At this stage, indeed, we reach a crucial point, though it has usually been overlooked, in the lives of boys and girls, more especially those whose heredity may have been a little tainted or their upbringing a little twisted. For it is here that the transformation of energy and the resulting possibilities of conflict are wont to enter. In the harmoniously developing organism, one may say, there is at this period a gradual and easy transmutation of the childish pleasurable activities into adult activities, accompanied perhaps by a feeling of shame for the earlier feelings, though this quickly passes into a forgetfulness which often leads the adult far astray when he attempts to understand the psychic life of the child. The childish manifestations, it must be remarked, are not necessarily unwholesome; they probably perform a valuable function and develop budding sexual emotions, just as the petals of flowers are developed in pale and contorted shapes beneath the enveloping sheaths.
But in our human life the transmutation is often not so easy as in flowers.
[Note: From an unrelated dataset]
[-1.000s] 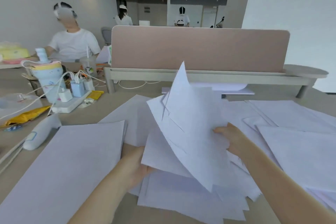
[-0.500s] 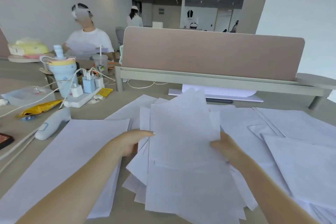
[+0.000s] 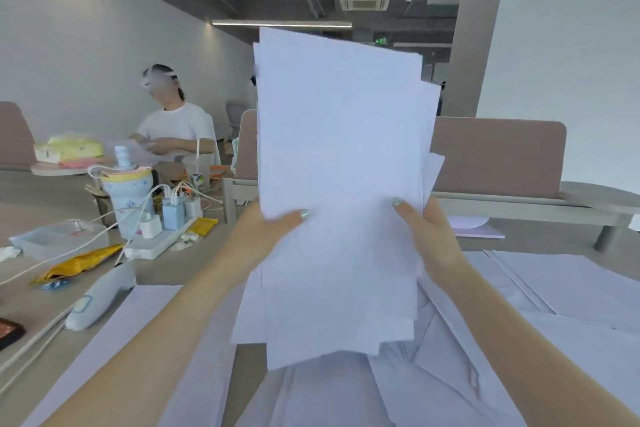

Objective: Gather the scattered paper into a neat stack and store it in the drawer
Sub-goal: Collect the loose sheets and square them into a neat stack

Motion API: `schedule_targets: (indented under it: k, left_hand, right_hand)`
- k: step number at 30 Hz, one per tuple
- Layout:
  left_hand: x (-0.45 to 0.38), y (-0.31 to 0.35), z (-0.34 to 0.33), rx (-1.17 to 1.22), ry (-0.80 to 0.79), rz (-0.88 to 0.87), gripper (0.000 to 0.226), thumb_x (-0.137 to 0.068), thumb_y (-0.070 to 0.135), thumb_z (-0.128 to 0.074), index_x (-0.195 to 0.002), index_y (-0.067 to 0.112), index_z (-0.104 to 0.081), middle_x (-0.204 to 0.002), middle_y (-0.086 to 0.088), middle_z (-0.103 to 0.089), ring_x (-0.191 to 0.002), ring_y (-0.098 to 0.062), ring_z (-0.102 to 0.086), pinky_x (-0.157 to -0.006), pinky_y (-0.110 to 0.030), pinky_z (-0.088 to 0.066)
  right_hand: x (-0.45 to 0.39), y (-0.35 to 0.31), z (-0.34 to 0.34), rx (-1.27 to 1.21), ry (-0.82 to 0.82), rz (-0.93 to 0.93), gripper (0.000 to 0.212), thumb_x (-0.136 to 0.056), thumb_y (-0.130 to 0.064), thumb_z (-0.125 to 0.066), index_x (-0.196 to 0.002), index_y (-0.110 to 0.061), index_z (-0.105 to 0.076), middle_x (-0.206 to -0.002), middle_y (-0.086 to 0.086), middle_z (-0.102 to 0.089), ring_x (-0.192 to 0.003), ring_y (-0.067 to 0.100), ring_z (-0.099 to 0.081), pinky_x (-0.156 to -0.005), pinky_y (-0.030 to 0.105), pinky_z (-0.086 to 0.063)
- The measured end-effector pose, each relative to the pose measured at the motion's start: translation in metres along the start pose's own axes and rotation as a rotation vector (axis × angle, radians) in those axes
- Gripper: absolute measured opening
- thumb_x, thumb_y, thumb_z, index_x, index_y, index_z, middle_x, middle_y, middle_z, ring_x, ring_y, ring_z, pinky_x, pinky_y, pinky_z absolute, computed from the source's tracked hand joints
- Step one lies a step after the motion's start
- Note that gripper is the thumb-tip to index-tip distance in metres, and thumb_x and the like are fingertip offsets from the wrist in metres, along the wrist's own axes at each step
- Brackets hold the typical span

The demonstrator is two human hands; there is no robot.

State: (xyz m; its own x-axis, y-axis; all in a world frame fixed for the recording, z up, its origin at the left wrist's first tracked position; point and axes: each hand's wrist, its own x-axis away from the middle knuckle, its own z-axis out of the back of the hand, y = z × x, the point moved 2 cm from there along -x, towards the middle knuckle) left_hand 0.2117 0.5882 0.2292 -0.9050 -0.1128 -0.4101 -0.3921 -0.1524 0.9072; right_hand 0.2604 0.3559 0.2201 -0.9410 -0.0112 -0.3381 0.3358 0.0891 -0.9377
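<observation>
From the head view, both hands hold a sheaf of white paper (image 3: 341,184) upright above the desk (image 3: 162,274), its sheets uneven, with edges and corners sticking out at the top, right side and bottom. The left hand (image 3: 266,236) grips the sheaf's left edge low down, thumb laid across the front sheet; the right hand (image 3: 427,232) grips the right edge at about the same height, thumb also on the front. The other fingers are hidden behind the paper. More loose sheets (image 3: 571,291) lie scattered flat on the desk under and to the right of the sheaf, and one large sheet (image 3: 114,347) lies at the left beneath the left forearm. To the left stand a pale blue bottle (image 3: 128,194), a power strip with chargers (image 3: 159,239), a yellow packet (image 3: 79,265) and a clear plastic box (image 3: 55,241). A pink divider panel (image 3: 498,156) rises behind the sheaf, and a person in a white shirt (image 3: 176,128) sits beyond it at the left.
</observation>
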Motion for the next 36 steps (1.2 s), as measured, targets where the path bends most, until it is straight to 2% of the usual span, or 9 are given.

Normally, indeed, the adolescent transformations of sex are so urgent and so manifold—now definite sensual desire, now muscular impulses of adventure, now emotional aspirations in the sphere of art or religion—that they easily overwhelm and absorb all its vaguer and more twisted manifestations in childhood. Yet it may happen that by some aberration of internal development or of external influence this conversion of energy may at one point or another fail to be completely effected. Then some fragment of infantile sexuality survives, in rare cases to turn all the adult faculties to its service and become reckless and triumphant, in minor and more frequent cases to be subordinated and more or less repressed into the subconscious sphere by voluntary or even involuntary and unconscious effort. Then we may have conflict, which, when it works happily, exerts a fortifying and ennobling influence on character, when more unhappily a disturbing influence which may even lead to conditions of definite nervous disorder.